This post was written by Jeff Sandquist, General Manager in the Cloud + Enterprise Division.

Today we released a preview of the .NET Documentation on docs.microsoft.com. To learn more about the new documentation experience improvements docs.microsoft.com offers, visit the introducing docs.microsoft.com blog post. In addition to having all the collaborative features, open-sourced content, and friendlier URLs available on the docs.microsoft.com platform, we've introduced some new features specific to .NET developers. This post will highlight these new features and summarize our plans for the future.

Highlights of the .NET Documentation Experience

To accompany the exciting RTM release of .NET Core we're putting it front and center in the .NET Documentation home page. To complement the .NET Core RTM release with everything you'll need to get started quickly, we've put links to articles and a new reference experience at the top of the list.

.NET Docs Home Page

The .NET Ecosystem at Your Fingertips

You'll see links to download the new .NET Core libraries, ASP.NET, Entity Framework, Azure, using Xamarin to build iOS applications using .NET, and building Universal Windows Platform (UWP) apps using .NET. We haven't moved all of the .NET content over to docs.microsoft.com quite yet, but the .NET Documentation home page will be your starting point to get to all .NET documentation.

Links to .NET Documentation Sections

Articles

Our writers and engineers, as well as a few dedicated community members, have been working tirelessly creating new .NET Core-related articles you'll find in the .NET Documentation section. Here you'll find a range of articles like:

These and many other topics are all presented in the docs.microsoft.com theme, with a clean table of contents on each page, as well as the estimated time to read each article and contributor information for each article.

Articles and guidance

All .NET articles are open-source and available on GitHub in the .NET team's docs repository. If you find any issues in the documentation or want to improve it, doing so is as easy as clicking the edit button in the right navigation of each article.

Click the edit button to view/edit the page in GitHub

Editing an article is as simple as clicking the edit button on any of the Markdown files in the repository, adding your content, and submitting a pull request. Once one our team reviews and accepts your pull request, your contributions will go live on the site in minutes.

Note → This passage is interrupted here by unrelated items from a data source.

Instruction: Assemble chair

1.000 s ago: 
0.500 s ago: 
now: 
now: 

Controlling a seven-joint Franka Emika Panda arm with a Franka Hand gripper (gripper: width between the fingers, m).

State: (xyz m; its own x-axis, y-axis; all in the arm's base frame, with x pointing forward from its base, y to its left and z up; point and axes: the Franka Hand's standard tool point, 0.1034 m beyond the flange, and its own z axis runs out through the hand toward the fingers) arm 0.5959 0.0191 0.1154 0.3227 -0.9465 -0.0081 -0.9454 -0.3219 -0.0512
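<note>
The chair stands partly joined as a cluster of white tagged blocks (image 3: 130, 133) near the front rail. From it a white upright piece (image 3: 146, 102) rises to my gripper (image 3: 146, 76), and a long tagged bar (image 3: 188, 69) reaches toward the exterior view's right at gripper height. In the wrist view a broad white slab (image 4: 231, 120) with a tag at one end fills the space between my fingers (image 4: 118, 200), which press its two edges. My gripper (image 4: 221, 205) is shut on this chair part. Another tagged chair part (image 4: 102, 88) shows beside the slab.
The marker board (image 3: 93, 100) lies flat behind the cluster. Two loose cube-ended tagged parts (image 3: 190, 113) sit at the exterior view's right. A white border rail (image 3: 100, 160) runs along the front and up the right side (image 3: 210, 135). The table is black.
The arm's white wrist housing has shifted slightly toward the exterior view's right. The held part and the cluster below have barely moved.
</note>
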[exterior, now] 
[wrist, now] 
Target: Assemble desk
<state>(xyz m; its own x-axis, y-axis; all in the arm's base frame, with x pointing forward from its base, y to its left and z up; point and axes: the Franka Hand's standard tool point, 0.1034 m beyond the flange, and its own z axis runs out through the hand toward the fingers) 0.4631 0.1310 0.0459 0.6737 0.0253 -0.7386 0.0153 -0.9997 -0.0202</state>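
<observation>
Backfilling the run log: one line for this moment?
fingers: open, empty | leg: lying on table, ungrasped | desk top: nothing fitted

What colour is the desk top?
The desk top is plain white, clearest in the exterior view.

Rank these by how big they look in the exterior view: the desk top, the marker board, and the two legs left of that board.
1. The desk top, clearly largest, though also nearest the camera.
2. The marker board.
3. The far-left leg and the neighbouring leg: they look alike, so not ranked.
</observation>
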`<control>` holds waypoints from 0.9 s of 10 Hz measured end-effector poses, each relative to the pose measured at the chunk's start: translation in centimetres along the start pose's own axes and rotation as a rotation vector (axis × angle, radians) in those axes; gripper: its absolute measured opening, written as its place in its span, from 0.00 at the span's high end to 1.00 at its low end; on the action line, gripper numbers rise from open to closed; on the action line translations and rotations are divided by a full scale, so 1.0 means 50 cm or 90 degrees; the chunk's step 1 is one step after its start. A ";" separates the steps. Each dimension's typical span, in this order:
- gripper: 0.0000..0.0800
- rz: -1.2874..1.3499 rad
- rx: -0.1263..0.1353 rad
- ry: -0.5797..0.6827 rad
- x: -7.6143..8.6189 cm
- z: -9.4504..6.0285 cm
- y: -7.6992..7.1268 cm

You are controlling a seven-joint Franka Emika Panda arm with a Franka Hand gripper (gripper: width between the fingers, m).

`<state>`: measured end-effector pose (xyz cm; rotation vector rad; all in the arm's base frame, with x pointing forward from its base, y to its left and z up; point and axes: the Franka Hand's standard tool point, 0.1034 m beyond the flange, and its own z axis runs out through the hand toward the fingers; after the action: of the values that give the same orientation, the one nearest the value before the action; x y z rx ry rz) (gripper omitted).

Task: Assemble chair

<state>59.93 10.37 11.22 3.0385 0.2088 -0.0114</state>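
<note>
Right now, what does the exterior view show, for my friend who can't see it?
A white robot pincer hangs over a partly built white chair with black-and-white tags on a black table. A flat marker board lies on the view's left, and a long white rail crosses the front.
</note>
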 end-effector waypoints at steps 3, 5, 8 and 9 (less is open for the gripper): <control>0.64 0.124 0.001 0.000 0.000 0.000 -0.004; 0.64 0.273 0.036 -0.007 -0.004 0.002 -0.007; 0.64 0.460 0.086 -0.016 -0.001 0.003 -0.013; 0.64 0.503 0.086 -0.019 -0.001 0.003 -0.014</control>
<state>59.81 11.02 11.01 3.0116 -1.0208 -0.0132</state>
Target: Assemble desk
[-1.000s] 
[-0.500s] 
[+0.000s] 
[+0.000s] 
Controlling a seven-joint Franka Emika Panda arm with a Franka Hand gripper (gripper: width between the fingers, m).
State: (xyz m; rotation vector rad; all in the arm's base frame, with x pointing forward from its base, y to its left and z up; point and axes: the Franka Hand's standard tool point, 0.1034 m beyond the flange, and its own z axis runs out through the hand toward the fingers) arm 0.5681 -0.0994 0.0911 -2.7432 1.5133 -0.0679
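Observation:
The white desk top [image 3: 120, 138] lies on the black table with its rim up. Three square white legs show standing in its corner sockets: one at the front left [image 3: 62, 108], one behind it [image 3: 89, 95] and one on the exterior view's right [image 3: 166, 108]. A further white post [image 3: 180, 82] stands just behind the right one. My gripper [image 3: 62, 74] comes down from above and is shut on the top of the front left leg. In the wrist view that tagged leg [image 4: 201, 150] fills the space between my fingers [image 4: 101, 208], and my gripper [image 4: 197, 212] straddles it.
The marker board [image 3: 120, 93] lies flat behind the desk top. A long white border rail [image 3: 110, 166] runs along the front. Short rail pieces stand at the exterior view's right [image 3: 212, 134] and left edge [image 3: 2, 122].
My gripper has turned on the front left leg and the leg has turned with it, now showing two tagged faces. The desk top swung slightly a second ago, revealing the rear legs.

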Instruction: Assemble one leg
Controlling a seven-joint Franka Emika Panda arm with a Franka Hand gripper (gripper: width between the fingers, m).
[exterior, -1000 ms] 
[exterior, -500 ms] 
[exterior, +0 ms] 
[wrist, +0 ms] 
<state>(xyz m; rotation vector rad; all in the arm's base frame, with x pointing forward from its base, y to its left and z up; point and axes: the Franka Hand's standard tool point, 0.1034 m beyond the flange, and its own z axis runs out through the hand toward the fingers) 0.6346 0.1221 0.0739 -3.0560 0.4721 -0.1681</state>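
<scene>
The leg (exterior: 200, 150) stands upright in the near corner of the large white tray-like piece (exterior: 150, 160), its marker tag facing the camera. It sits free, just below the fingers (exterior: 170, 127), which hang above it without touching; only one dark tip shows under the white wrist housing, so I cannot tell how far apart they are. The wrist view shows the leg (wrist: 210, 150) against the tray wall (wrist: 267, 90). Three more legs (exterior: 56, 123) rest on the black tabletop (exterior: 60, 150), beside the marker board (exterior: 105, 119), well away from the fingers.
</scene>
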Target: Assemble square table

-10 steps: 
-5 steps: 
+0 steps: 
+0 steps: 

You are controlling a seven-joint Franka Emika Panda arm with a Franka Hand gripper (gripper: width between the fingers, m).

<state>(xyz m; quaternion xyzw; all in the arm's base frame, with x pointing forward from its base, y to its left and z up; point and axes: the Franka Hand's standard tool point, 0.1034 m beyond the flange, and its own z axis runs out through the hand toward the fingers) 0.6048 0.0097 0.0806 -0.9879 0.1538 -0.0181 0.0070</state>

Then you can edit the content directly in GitHub.

API Reference

In addition to the great content being authored by our writers, engineers, and passionate community members, we've made significant improvements to the reference experience. The reference experience has been completely redesigned in this preview release, borrowing on the same design principles we used in the docs.microsoft.com articles.

Reference Namespace View

Like those articles, the new references pages are responsive, designed with modern web principles, and will look better on mobile devices.

Responsive design in reference

We've added a Type Search to all Namespace pages. This enables you to easily search by type name for all .NET types. With each keypress, we filter the list of types being shown in the left navigation. This exciting new feature of the reference area is included in our new framework for generating .NET reference documentation known as DocFX, an open-source project on GitHub).

Reference Namespace View

As you click on individual types in the left navigation for any namespace, you'll hop directly to the namespace page's introduction section to that type. By clicking the name of the type in the main area of the reference content you'll see the class's detail page, which contains the class's inheritance chain, declaration, and details about the class's property and method members.

Class view

For each method member you'll see details on the parameters and a summary of the method.

Method view

Information and Engineering Principles

In addition to continued development and improvement on the DocFX document-generation tools, we've made significant improvements to the engineering and documentation principles you'll see evident in the new .NET Documentation experience.

Better Automation

When pull requests are received from potential contributors, we validate that the contributor has followed a simple process of signing our Contributor License Agreement (this process is fully electronic and takes a matter of minutes to complete). As long as the contributions adhere to the Contribution Guidelines, small changes should appear live on the site minutes after pull requests are accepted.

Better URLs

One important principle of the overall docs.microsoft.com experience is better URLs to improve search indexing and "guessing." We've maintained this principle in the .NET Documentation. Both the articles and reference documentation have cleaner URLs. Take for example the classic MSDN URL for the System namespace:

System Namespace URL on MSDN

In the new reference documentation, the URL is more logical, human-readable, and most importantly, more discoverable.

System Namespace URL on docs.microsoft.com

More Agile and Open Authoring

The content is not only open-source, and we not only accept community contributions. In addition, all of the content on docs.microsoft.com (including the .NET Documentation) is all available under a Creative Commons license. You can read it, copy it, reference it, and re-use parts of it (even for commercial use). The writers and engineers have been working with community members actively for months in the new system. It has been an interesting and exciting transition, and we have more to come in the future.

Future Plans

This section of docs.microsoft.com, as is the rest of the site, is still in preview, so we're encouraging constructive feedback and commentary. Please submit your feature ideas to UserVoice.

In the coming weeks, we will be publishing the XML comments that are used to generate reference documentation directly into the .NET source code. This will enable anyone to easily click update the .NET Framework reference documentation.
We will also continue to tweak the design and layout of the reference, as well as the aforementioned ability to edit the reference content itself.

We're excited to bring you the new .NET Documentation area on docs.microsoft.com, and we look forward to making your experience better in the future!